# TASK ITEM:
Keyword search on "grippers": report each line of the records that contains it.

# DATA FOR PROCESSING:
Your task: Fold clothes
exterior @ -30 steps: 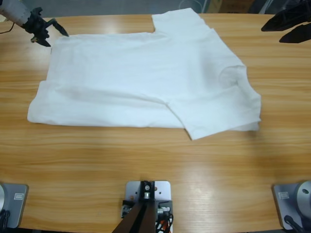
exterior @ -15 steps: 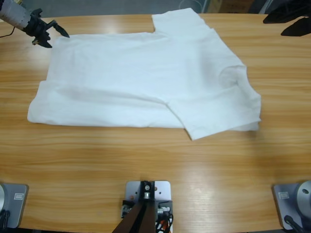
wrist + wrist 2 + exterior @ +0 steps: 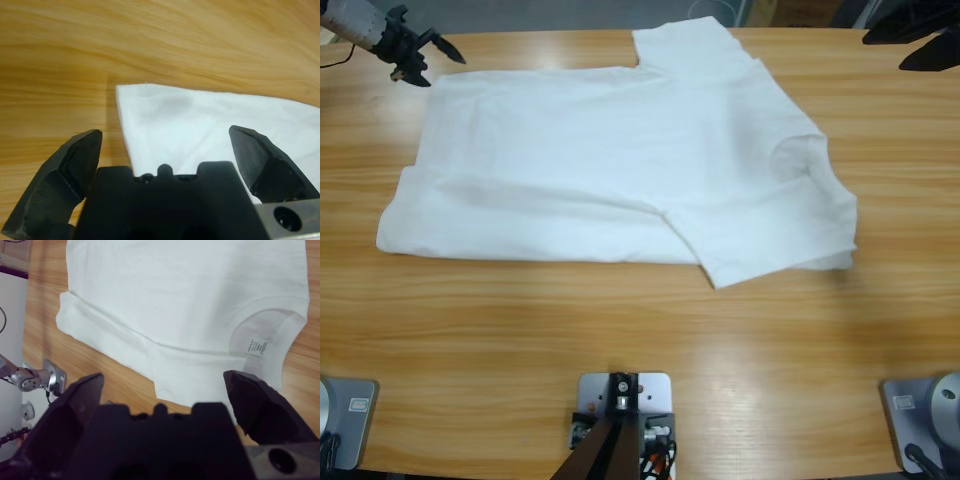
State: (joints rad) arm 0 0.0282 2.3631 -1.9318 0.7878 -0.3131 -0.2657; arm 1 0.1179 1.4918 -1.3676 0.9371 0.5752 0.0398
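Note:
The clothes are one white T-shirt (image 3: pixel 620 160) lying flat across the wooden table, its round neck (image 3: pixel 798 160) toward the right and its hem toward the left. One sleeve (image 3: pixel 685 45) sticks out at the far edge; the near side is folded in over the body. My left gripper (image 3: pixel 442 68) hovers open just off the shirt's far-left hem corner, and the left wrist view shows that corner of the shirt (image 3: pixel 200 125) between the left gripper's (image 3: pixel 165 135) spread jaws. My right gripper (image 3: pixel 885 52) hangs open at the top right, away from the cloth. The right gripper (image 3: pixel 164 379) looks down on the shirt (image 3: pixel 185 295) and its neck label (image 3: pixel 255 346).
Bare wooden table (image 3: pixel 620 330) stretches in front of the shirt and on both sides. The table's far edge (image 3: pixel 540 33) runs just behind the left gripper and the sleeve.
The left gripper has drawn back up and to the left, off the shirt's corner. The right gripper has pulled further into the top right corner. The shirt has not moved.

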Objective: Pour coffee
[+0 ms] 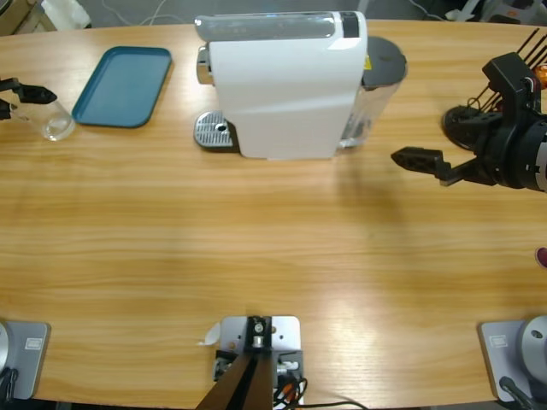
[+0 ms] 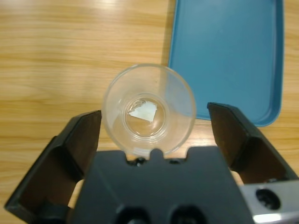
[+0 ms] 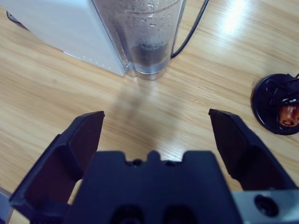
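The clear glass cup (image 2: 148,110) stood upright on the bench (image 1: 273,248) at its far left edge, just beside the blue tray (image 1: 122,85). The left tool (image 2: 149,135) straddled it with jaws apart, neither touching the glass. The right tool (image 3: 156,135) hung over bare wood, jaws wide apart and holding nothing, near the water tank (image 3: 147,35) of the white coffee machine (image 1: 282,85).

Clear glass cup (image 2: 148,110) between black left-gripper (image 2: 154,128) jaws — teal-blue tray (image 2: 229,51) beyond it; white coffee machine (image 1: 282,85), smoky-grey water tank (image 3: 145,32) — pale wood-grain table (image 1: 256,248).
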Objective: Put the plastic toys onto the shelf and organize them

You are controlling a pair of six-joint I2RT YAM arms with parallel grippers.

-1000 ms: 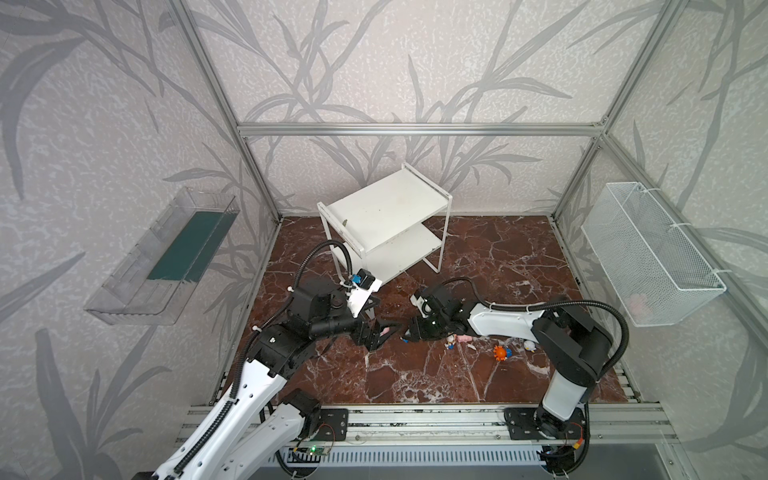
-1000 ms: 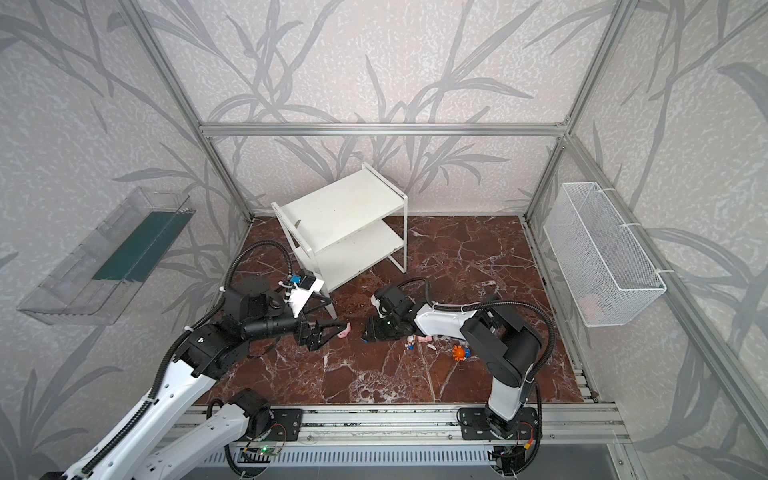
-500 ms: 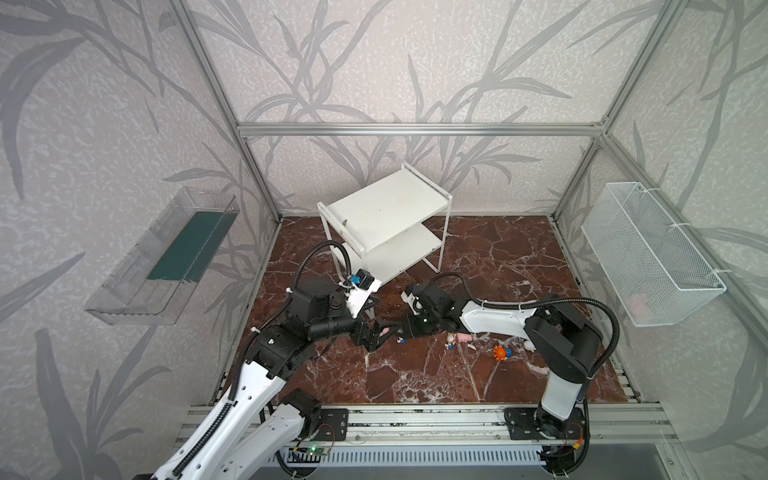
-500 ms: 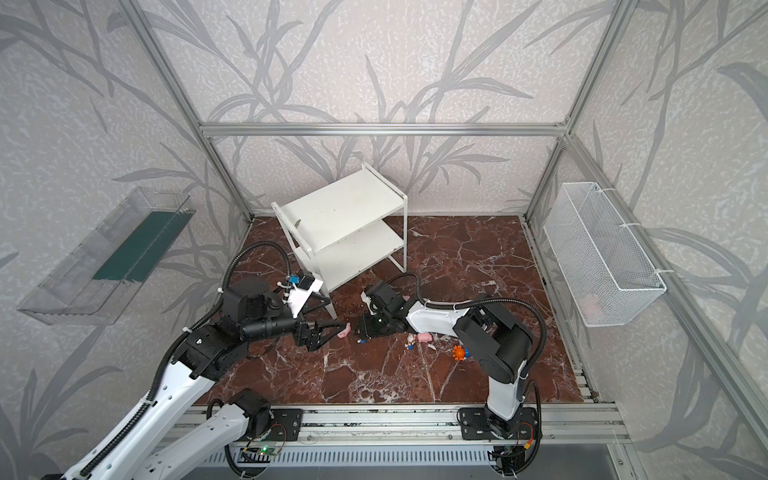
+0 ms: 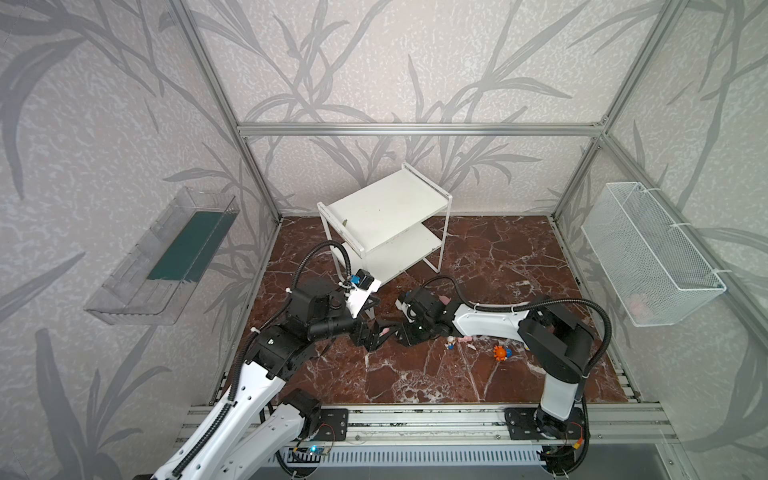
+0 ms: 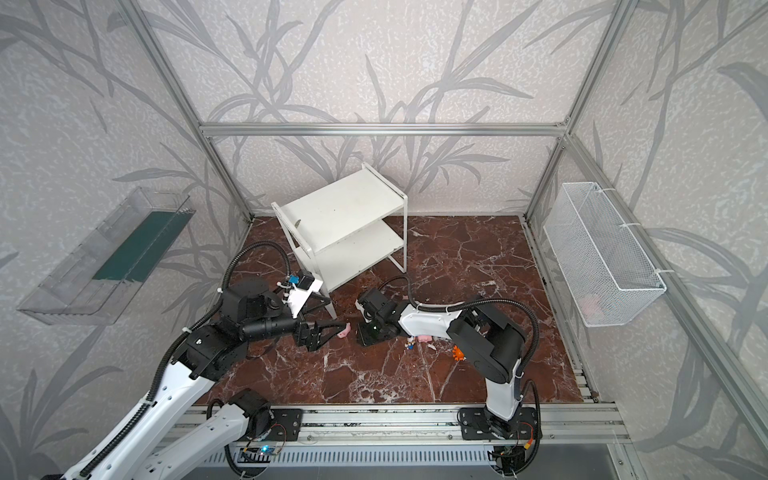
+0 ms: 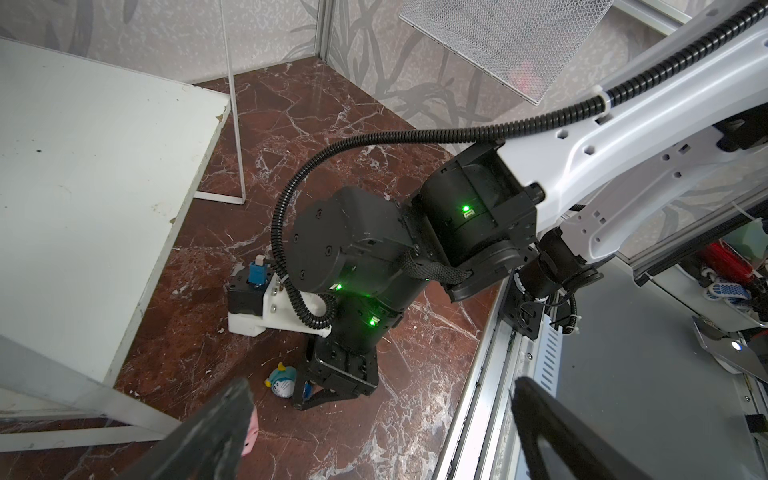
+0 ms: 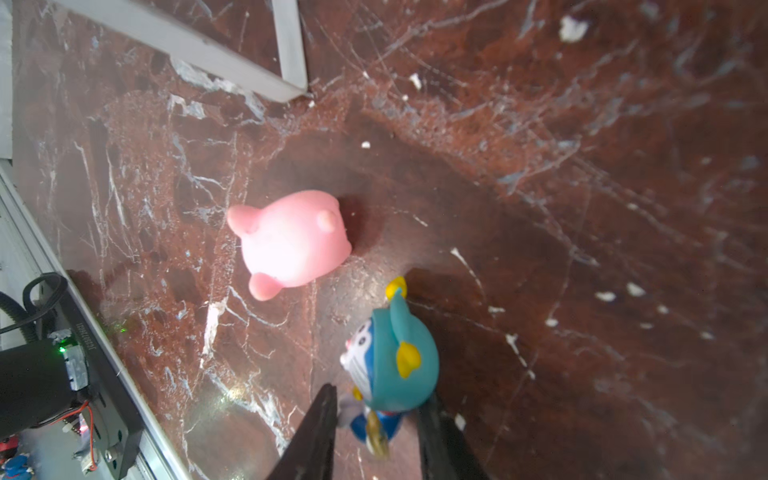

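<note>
my right end effector point(image 8: 374, 419) has closed on the blue figurine point(image 8: 395, 357), low on the table point(image 5: 478, 257) in front of the shelf point(image 5: 386, 208). a pink pig point(image 8: 291, 241) lies just beside it, between both arms. the left end effector point(image 6: 330, 334) hangs wide open and empty, one finger near this pig. another pig point(image 5: 467, 338) and an orange figure point(image 5: 501, 352) lie by the right arm. since one second ago the right arm came closer to the left one and its jaws narrowed; the left did not move.
</note>
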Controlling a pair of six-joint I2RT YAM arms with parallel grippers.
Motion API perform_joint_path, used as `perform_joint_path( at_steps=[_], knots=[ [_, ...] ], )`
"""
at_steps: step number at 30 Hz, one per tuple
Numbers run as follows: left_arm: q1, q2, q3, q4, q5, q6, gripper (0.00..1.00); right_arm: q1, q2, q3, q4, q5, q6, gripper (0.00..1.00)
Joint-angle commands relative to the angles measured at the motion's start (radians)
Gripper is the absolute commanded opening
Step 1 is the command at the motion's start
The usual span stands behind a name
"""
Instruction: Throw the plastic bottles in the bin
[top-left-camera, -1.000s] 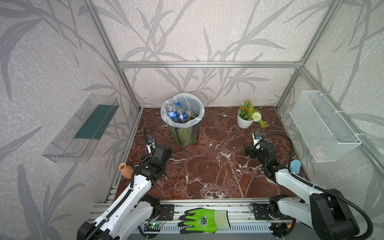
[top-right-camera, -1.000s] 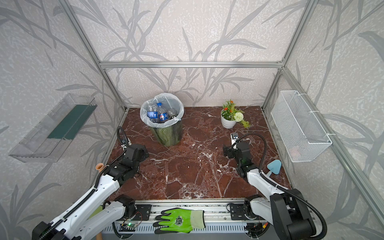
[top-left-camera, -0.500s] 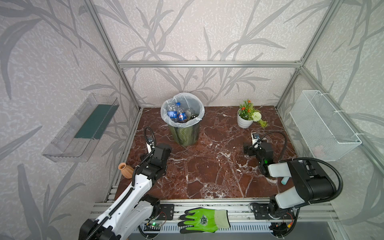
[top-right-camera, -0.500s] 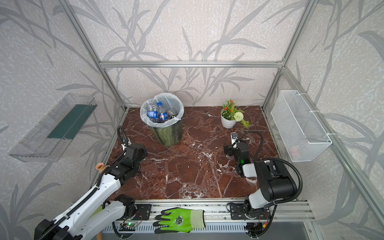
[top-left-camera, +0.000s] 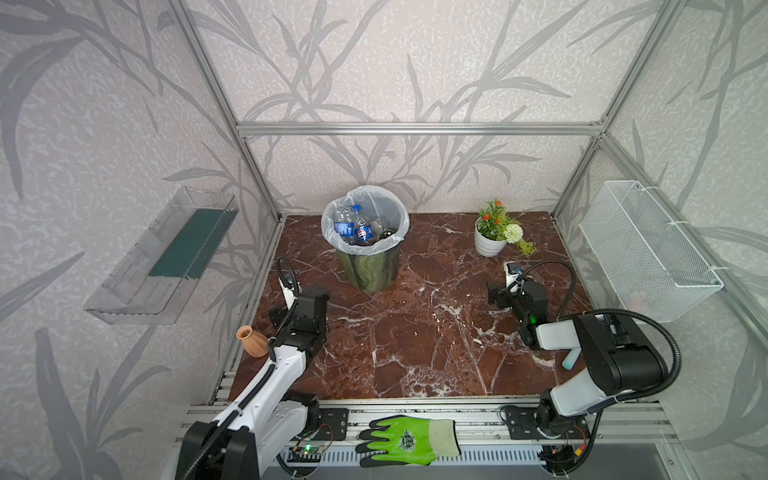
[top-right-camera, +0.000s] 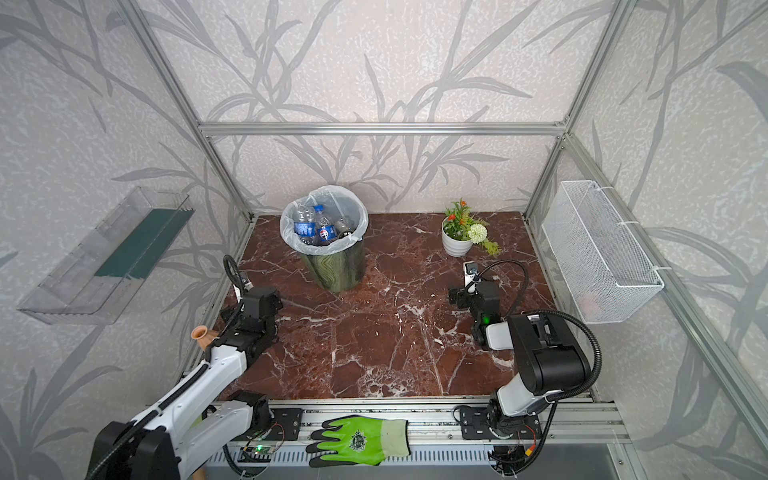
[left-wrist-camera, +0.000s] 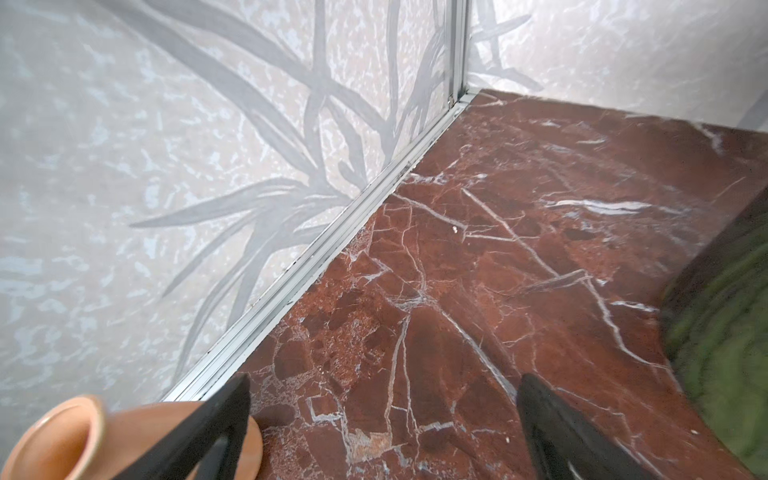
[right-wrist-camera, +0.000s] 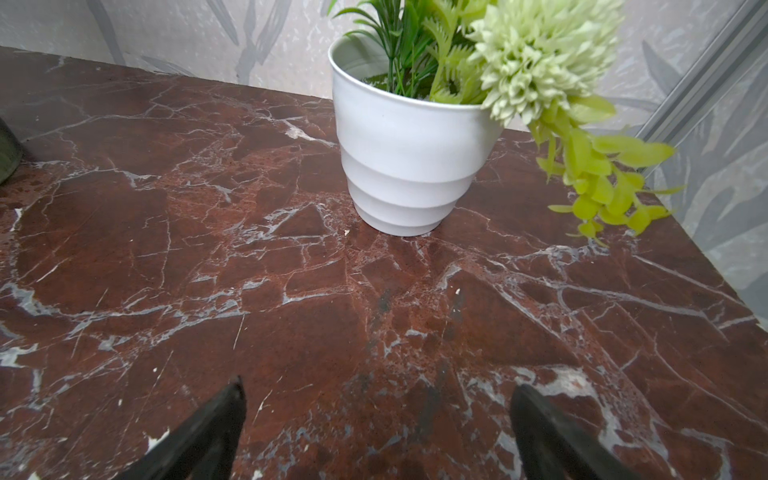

# TASK RESULT:
You are controlling a pair of six-joint I2RT YAM arms with parallel grippers.
Controlling a pair of six-joint I2RT YAM arms with parallel grippers.

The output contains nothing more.